Formation in the Physician Practice: New Model Renews the Call to Heal

September-October 2011


Like many other Catholic health care organizations, Mercy Health (formerly the Sisters of Mercy Health System) has historically focused its mission integration efforts in the hospital setting. In a hospital-centric model of care, that made sense. The hospital is where physicians, clinical and support staff and patients come together under one roof. Formation efforts were naturally centered there.

Today, as Mercy redefines its care delivery model, physician and administrative leaders are focused on the relationships between hospitals and physician offices throughout the service area. Since 1990, Mercy has maintained a steady approach to physician integration, building a robust network of multispecialty practices. It is in these locations that formational learning has been largely absent in the past.

That is currently changing throughout the Mercy health ministry. Mercy is rolling out an ambitious program aimed at offering formation opportunities at all physician practices over the next two years.

Statistics show that the setting of the physician practice is where most provider-patient contact occurs. Our research shows that while 95 percent of Mercy patients will never spend a night in a hospital, most will visit a doctor's office up to three times a year. Over the course of a lifetime, most people will make many trips to see a physician.

Realizing the growing amount of care provided in the physician practice setting (which Mercy now calls "clinics"), Mercy leadership recognized the need to provide formation for clinic physicians and staffs. In March 2010, Mercy initiated a pilot project in seven of the system's 360 clinics. In January 2011, based on the pilot's findings, a second set of sessions reached a new round of 34 clinics scattered over several geographic regions.

With both positive and constructive responses from physicians and staff fueling the momentum, plans are in place to continue building upon this important initiative and designing a model of clinic formation that will grow and continue to serve Mercy for many years to come. Key objectives include developing meaningful and applicable formation experiences which can be delivered monthly by specially trained formation facilitators under the guidance of the local mission leader. The goal is to fully integrate formation into the culture of the physician practice.

In early 2010, Mercy's executive director of mission and physician practices led an initiative with local mission leaders in three regions by inviting seven clinics to be part of a pilot project. Three of the physician practices were in the St. Louis area, two were in northwest Arkansas and two were located in Oklahoma City. The pilot would offer formation for physicians and their staffs.

The executive director collaborated with physician leaders and clinic managers in developing six consecutive monthly sessions, each between 30 and 60 minutes in length (no longer), to be scheduled at a time that suited the hectic schedules of most practices and the limited meeting time available. It was important that the scheduling didn't result in costs to the clinic, and the invitations pledged that the sessions would honor the physicians' time and offer meaningful content that would be directly applicable to their practices.

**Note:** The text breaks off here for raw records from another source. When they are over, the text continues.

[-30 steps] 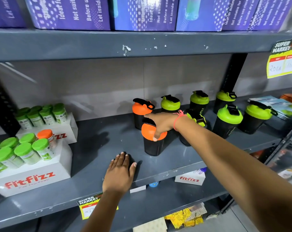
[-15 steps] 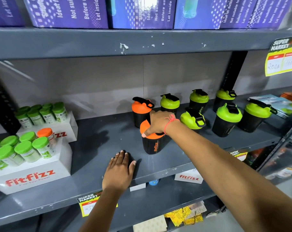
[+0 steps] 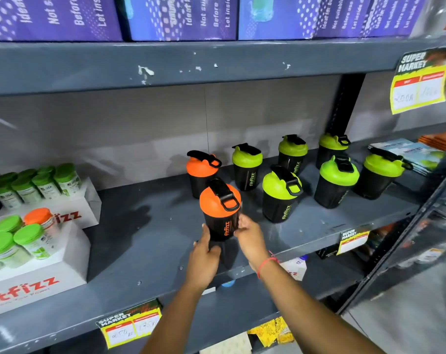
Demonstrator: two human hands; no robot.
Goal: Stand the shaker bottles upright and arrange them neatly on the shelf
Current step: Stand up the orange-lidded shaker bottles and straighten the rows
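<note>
A black shaker bottle with an orange lid (image 3: pixel 220 209) stands upright near the front of the grey shelf (image 3: pixel 140 241). My left hand (image 3: pixel 204 256) grips its base from the left and my right hand (image 3: pixel 250 238) holds its lower right side. A second orange-lidded bottle (image 3: pixel 202 172) stands upright behind it. To the right, several green-lidded black shaker bottles stand upright in two rough rows, the nearest (image 3: pixel 280 195) beside the held bottle and others (image 3: pixel 336 181) (image 3: pixel 380 175) further right.
White "fitfizz" boxes (image 3: pixel 38 261) with small green-capped jars sit at the shelf's left. Booklets (image 3: pixel 408 154) lie at the far right. Purple boxes fill the shelf above. A dark upright post (image 3: pixel 344 118) stands behind the bottles. Price tags hang on the shelf edges.
My right hand dropped from the orange lid to the bottle's side. My left hand left the shelf surface and took hold of the bottle's base. The bottle moved nearer the front.
</note>
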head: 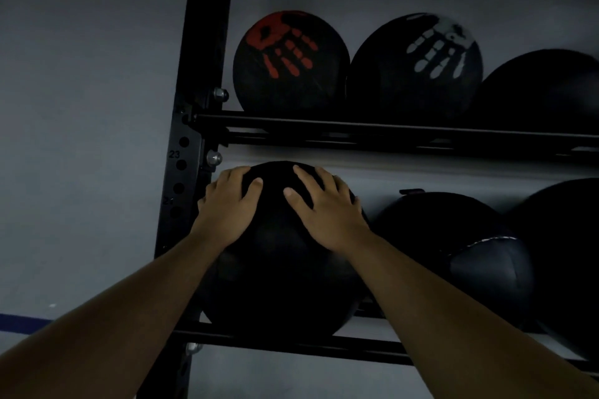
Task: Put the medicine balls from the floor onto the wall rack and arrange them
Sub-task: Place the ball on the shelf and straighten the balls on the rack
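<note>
A large black medicine ball rests on the lower rails of the black wall rack, at its left end beside the upright post. My left hand lies spread over the ball's upper left. My right hand lies spread over its upper right. Both palms press on the ball with fingers apart. To its right on the same shelf sits a stitched black ball, then another dark ball cut by the frame edge.
The upper shelf holds a ball with a red handprint, one with a white handprint and a dark ball at the right. The perforated upright post stands against a grey wall. A blue stripe runs low on the left.
</note>
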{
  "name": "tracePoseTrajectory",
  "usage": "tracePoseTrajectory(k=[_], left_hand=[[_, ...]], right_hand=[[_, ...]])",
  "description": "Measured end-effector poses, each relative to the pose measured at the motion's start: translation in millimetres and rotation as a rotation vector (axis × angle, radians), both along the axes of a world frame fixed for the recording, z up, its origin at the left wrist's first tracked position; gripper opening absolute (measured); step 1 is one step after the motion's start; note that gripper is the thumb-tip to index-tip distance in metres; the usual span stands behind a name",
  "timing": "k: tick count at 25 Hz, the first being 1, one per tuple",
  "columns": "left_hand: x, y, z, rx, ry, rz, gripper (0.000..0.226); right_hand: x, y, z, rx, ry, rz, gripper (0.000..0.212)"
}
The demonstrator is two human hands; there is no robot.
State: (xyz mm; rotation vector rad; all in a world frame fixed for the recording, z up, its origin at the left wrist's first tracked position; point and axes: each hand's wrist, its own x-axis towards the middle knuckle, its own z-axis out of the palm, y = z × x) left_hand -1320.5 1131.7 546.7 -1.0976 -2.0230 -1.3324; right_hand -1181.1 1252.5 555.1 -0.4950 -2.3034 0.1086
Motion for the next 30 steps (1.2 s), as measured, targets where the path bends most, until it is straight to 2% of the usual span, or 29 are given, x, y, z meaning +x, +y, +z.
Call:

The response was positive from the outset. Each of the seven clinics accepted the invitation; some held their sessions during early morning hours before the clinics opened, others used the lunch period. Accompanied by a Mercy sister involved in mission, the executive director traveled to each St. Louis location to conduct the meetings, while mission leaders from Oklahoma City and northwest Arkansas facilitated sessions in their areas.

The project was designed to connect the doctors and their staffs to their calling and commitment to the healing profession, as well as to deepen their awareness of serving in a healing ministry. The initial session included a short video describing Catherine McAuley's founding of the Sisters of Mercy to minister to the underserved of 19th-century Dublin. Participants discussed Catholic Christian identity, along with Mercy's mission and values.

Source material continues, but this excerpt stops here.